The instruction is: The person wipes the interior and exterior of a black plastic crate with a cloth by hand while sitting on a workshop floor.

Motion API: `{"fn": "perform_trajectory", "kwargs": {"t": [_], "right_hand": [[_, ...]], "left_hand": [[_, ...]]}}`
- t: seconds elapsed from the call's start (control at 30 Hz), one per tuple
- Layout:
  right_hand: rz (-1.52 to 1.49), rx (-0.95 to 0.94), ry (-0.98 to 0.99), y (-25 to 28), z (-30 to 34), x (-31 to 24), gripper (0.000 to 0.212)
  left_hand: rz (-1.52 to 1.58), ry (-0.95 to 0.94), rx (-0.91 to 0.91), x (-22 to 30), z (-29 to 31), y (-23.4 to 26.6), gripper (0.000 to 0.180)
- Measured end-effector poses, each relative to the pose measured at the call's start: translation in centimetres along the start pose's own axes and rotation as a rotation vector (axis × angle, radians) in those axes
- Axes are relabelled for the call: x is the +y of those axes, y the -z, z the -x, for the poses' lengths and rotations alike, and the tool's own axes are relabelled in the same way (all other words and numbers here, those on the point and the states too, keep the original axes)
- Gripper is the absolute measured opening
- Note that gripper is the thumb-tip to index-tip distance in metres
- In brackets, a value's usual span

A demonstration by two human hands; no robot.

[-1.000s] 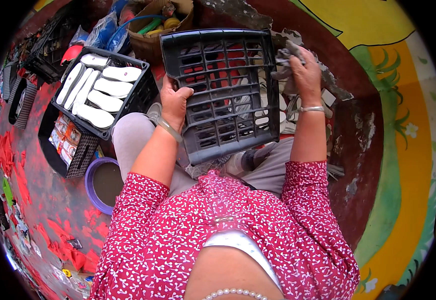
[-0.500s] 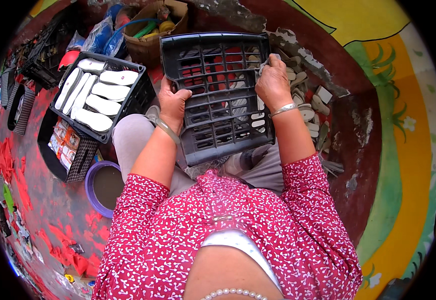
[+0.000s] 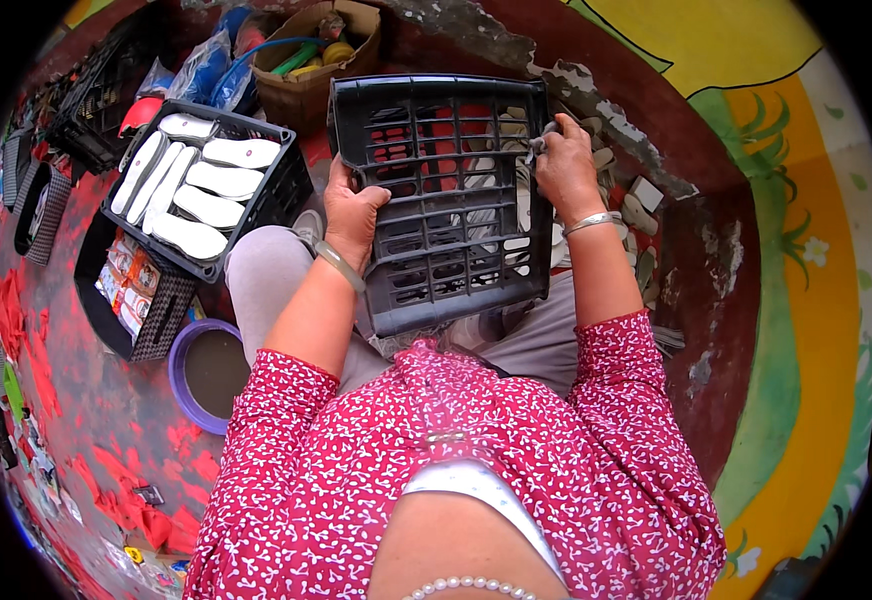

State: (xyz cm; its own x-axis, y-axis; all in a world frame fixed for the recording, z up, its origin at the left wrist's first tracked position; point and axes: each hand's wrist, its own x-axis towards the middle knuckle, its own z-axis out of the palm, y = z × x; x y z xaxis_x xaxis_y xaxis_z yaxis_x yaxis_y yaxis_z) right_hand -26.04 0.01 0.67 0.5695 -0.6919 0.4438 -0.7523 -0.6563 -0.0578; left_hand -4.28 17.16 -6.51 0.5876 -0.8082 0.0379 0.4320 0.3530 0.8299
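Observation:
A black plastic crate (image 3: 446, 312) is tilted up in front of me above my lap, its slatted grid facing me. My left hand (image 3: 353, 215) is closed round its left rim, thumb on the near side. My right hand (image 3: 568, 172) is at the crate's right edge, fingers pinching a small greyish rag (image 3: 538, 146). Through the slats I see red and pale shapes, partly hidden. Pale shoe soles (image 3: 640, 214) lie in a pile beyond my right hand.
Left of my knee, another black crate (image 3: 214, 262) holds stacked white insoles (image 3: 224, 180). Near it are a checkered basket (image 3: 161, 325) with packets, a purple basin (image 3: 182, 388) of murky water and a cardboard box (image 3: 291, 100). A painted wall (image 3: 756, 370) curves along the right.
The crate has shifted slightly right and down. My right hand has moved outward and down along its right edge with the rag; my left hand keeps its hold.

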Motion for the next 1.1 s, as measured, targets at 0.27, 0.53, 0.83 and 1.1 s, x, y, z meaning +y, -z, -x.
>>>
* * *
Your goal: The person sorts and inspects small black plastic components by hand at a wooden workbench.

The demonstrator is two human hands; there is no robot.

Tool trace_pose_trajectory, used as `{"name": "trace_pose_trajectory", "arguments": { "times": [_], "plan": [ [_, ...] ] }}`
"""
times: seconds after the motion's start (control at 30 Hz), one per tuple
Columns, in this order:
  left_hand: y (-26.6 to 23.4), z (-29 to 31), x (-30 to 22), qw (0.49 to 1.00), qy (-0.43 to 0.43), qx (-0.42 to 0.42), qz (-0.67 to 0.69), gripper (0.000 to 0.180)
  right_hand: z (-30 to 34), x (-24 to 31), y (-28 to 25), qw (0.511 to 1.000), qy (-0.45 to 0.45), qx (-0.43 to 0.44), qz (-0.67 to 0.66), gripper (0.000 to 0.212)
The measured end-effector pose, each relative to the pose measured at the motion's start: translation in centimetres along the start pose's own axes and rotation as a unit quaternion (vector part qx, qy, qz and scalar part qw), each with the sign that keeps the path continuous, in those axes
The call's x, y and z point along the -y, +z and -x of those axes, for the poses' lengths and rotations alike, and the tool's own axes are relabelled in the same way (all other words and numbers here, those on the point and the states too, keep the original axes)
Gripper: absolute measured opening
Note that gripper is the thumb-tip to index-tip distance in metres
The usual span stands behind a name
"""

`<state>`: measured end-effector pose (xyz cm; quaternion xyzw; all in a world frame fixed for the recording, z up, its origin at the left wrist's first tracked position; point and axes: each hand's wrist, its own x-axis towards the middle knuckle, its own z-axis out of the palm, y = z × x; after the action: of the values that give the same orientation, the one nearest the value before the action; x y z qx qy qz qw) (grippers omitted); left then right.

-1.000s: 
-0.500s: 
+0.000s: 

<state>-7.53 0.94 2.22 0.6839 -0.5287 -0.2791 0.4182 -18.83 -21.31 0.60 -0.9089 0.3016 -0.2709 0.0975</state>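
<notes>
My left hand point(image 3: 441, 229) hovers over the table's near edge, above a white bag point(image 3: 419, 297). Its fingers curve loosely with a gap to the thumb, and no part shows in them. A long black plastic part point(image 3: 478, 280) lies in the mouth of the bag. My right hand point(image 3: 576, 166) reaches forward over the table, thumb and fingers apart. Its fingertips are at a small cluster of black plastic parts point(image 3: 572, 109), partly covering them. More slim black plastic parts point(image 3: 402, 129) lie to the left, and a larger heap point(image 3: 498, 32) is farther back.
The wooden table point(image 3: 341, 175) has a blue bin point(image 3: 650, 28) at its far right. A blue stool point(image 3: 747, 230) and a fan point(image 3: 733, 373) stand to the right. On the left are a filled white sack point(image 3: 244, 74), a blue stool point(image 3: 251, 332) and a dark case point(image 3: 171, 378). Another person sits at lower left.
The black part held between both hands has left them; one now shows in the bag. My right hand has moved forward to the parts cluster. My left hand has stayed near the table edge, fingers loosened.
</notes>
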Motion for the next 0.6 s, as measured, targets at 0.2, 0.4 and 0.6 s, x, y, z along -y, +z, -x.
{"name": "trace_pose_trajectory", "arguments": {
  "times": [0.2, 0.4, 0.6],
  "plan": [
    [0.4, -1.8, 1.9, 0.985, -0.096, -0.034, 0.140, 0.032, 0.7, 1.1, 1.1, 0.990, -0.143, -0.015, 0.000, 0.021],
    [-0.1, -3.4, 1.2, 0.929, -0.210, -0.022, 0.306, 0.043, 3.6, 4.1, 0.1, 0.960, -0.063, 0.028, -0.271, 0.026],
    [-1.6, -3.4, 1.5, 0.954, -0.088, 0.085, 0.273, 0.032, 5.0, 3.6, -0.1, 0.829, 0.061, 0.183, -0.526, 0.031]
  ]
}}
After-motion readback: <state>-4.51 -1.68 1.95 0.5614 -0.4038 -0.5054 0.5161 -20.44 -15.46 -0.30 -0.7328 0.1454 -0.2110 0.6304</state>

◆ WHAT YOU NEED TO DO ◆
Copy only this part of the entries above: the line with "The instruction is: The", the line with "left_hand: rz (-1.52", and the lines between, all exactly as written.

◆ OUTPUT ◆
The instruction is: The person wipes the interior and exterior of a black plastic crate with a cloth by hand while sitting on a workshop floor.

Motion API: `{"fn": "perform_trajectory", "kwargs": {"t": [_], "right_hand": [[_, ...]], "left_hand": [[_, ...]]}}`
- t: seconds elapsed from the call's start (control at 30 Hz), one per tuple
- Layout:
  right_hand: rz (-1.52 to 1.49), rx (-0.95 to 0.94), ry (-0.98 to 0.99), y (-25 to 28), z (-30 to 34), x (-31 to 24), gripper (0.000 to 0.212)
  left_hand: rz (-1.52 to 1.58), ry (-0.95 to 0.94), rx (-0.91 to 0.91), x (-22 to 30), z (-29 to 31), y (-23.4 to 26.6), gripper (0.000 to 0.180)

No additional lines are needed for this answer.